Retype the listing below, keeping every line the same.

Data excerpt >>
= = =
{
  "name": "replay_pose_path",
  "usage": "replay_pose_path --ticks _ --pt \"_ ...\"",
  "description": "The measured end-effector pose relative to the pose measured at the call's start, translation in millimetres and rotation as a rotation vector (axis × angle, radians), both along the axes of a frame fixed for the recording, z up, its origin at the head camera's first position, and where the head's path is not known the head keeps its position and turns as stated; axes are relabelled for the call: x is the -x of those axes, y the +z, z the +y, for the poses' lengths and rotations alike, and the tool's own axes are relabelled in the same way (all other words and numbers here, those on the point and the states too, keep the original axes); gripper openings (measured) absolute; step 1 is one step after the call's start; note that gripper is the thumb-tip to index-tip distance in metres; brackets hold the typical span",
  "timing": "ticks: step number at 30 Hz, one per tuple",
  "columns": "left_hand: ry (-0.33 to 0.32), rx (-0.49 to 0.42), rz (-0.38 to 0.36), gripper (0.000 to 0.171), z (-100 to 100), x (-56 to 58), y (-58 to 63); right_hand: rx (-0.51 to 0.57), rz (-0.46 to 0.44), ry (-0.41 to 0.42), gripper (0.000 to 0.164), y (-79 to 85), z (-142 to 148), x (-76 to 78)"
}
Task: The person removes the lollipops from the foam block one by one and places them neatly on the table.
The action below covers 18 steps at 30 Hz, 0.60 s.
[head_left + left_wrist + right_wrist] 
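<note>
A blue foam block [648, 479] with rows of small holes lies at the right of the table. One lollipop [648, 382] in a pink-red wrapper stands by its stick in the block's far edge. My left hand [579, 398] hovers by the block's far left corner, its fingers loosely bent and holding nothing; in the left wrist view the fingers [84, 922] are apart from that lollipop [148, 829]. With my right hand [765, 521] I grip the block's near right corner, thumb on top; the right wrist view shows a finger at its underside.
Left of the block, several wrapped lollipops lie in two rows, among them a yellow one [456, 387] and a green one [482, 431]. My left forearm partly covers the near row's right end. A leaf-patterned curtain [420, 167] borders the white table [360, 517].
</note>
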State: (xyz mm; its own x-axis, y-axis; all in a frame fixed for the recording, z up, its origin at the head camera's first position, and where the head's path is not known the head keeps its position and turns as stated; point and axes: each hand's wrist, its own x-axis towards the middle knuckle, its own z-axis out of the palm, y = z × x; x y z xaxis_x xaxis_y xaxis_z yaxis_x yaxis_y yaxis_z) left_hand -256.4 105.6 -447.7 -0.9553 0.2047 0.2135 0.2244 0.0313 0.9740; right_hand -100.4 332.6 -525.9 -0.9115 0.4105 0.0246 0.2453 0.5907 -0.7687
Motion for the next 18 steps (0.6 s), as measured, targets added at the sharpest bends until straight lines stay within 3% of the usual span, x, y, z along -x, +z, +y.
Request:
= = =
Solution >>
{
  "name": "replay_pose_path",
  "usage": "replay_pose_path --ticks _ --pt \"_ ...\"",
  "description": "The measured end-effector pose relative to the pose measured at the call's start, translation in millimetres and rotation as a rotation vector (axis × angle, radians), both along the axes of a frame fixed for the recording, z up, its origin at the head camera's first position, and where the head's path is not known the head keeps its position and turns as stated; axes are relabelled for the call: x is the -x of those axes, y the +z, z the +y, for the poses' lengths and rotations alike, and the tool's own axes are relabelled in the same way (all other words and numbers here, those on the point and the states too, keep the original axes); gripper openings (measured) absolute; step 1 is one step after the call's start; note that gripper is the thumb-tip to index-tip distance in metres; brackets hold the typical span",
  "timing": "ticks: step number at 30 Hz, one per tuple",
  "columns": "left_hand: ry (-0.33 to 0.32), rx (-0.49 to 0.42), rz (-0.38 to 0.36), gripper (0.000 to 0.171), z (-100 to 100), x (-56 to 58), y (-58 to 63); right_hand: rx (-0.51 to 0.57), rz (-0.46 to 0.44), ry (-0.41 to 0.42), gripper (0.000 to 0.164), y (-79 to 85), z (-142 to 148), x (-76 to 78)"
}
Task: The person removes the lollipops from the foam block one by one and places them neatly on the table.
The action below covers 18 steps at 30 Hz, 0.60 s.
[head_left + left_wrist + right_wrist] 
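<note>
A blue foam block [648, 479] with rows of small holes lies at the right of the table. One lollipop [648, 382] in a pink-red wrapper stands by its stick in the block's far edge. My left hand [579, 398] hovers by the block's far left corner, its fingers loosely bent and holding nothing; in the left wrist view the fingers [84, 922] are apart from that lollipop [148, 829]. With my right hand [765, 521] I grip the block's near right corner, thumb on top; the right wrist view shows a finger at its underside.
Left of the block, several wrapped lollipops lie in two rows, among them a yellow one [456, 387] and a green one [482, 431]. My left forearm partly covers the near row's right end. A leaf-patterned curtain [420, 167] borders the white table [360, 517].
</note>
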State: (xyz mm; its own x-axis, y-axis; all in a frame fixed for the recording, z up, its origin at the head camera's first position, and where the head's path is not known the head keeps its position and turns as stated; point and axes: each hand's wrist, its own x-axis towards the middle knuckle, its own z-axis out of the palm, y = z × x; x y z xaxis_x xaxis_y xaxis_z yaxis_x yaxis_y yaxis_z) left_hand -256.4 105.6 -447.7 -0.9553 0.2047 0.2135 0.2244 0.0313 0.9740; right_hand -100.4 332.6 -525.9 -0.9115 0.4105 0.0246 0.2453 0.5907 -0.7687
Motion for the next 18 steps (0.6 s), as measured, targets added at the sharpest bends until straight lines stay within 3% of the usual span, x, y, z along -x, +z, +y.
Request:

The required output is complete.